[EXERCISE INSTRUCTIONS] Reproduce verbatim the line where "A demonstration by" occurs, along with all following lines down to the last line of the data.

[PROVIDED DATA]
Segment Open

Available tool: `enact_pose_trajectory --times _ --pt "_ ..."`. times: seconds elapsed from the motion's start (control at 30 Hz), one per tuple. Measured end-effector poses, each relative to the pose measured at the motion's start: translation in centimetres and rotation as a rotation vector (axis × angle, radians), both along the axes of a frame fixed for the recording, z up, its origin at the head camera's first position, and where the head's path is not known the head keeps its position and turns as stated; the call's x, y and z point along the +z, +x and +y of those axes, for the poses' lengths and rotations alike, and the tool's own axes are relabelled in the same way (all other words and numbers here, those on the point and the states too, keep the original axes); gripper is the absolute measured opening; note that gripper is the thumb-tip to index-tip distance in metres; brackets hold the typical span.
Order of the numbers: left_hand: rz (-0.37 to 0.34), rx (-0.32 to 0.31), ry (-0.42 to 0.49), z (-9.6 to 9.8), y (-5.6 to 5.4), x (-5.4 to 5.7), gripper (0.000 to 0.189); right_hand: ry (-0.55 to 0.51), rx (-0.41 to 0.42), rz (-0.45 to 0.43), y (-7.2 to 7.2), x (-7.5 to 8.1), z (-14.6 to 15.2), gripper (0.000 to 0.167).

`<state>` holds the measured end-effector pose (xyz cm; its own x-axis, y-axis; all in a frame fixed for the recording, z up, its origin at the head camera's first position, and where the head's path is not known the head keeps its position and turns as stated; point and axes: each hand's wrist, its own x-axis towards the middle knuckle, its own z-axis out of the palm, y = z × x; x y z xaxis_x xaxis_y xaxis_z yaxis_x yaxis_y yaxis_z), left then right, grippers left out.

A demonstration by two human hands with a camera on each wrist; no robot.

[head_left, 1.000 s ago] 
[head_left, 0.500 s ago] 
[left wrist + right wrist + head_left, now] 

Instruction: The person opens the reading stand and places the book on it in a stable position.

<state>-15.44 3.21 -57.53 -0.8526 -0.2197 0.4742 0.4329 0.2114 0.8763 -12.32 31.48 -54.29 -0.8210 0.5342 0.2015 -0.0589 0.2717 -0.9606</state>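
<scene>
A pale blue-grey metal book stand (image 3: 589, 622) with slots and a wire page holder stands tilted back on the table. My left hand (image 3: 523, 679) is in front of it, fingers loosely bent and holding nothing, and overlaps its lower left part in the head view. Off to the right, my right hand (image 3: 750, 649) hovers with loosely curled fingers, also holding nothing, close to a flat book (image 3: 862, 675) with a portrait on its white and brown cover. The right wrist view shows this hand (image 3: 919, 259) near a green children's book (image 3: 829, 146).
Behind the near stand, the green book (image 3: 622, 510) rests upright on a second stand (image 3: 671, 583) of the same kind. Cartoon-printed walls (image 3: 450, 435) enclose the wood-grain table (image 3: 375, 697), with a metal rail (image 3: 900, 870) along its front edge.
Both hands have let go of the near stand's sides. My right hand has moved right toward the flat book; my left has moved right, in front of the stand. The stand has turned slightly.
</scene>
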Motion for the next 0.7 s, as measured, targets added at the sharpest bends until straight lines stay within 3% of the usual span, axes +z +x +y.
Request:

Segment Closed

[RESULT]
A demonstration by two human hands with a camera on each wrist; no robot.

[head_left, 1.000 s ago] 
[head_left, 0.500 s ago] 
[left wrist + right wrist + head_left, now] 

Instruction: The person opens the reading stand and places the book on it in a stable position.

<state>-15.44 3.21 -57.53 -0.8526 -0.2197 0.4742 0.4329 0.2114 0.8763 -12.32 31.48 -54.29 -0.8210 0.5342 0.2015 -0.0589 0.2717 -0.9606</state>
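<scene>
A pale blue-grey metal book stand (image 3: 589, 622) with slots and a wire page holder stands tilted back on the table. My left hand (image 3: 523, 679) is in front of it, fingers loosely bent and holding nothing, and overlaps its lower left part in the head view. Off to the right, my right hand (image 3: 750, 649) hovers with loosely curled fingers, also holding nothing, close to a flat book (image 3: 862, 675) with a portrait on its white and brown cover. The right wrist view shows this hand (image 3: 919, 259) near a green children's book (image 3: 829, 146).
Behind the near stand, the green book (image 3: 622, 510) rests upright on a second stand (image 3: 671, 583) of the same kind. Cartoon-printed walls (image 3: 450, 435) enclose the wood-grain table (image 3: 375, 697), with a metal rail (image 3: 900, 870) along its front edge.
Both hands have let go of the near stand's sides. My right hand has moved right toward the flat book; my left has moved right, in front of the stand. The stand has turned slightly.
</scene>
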Motion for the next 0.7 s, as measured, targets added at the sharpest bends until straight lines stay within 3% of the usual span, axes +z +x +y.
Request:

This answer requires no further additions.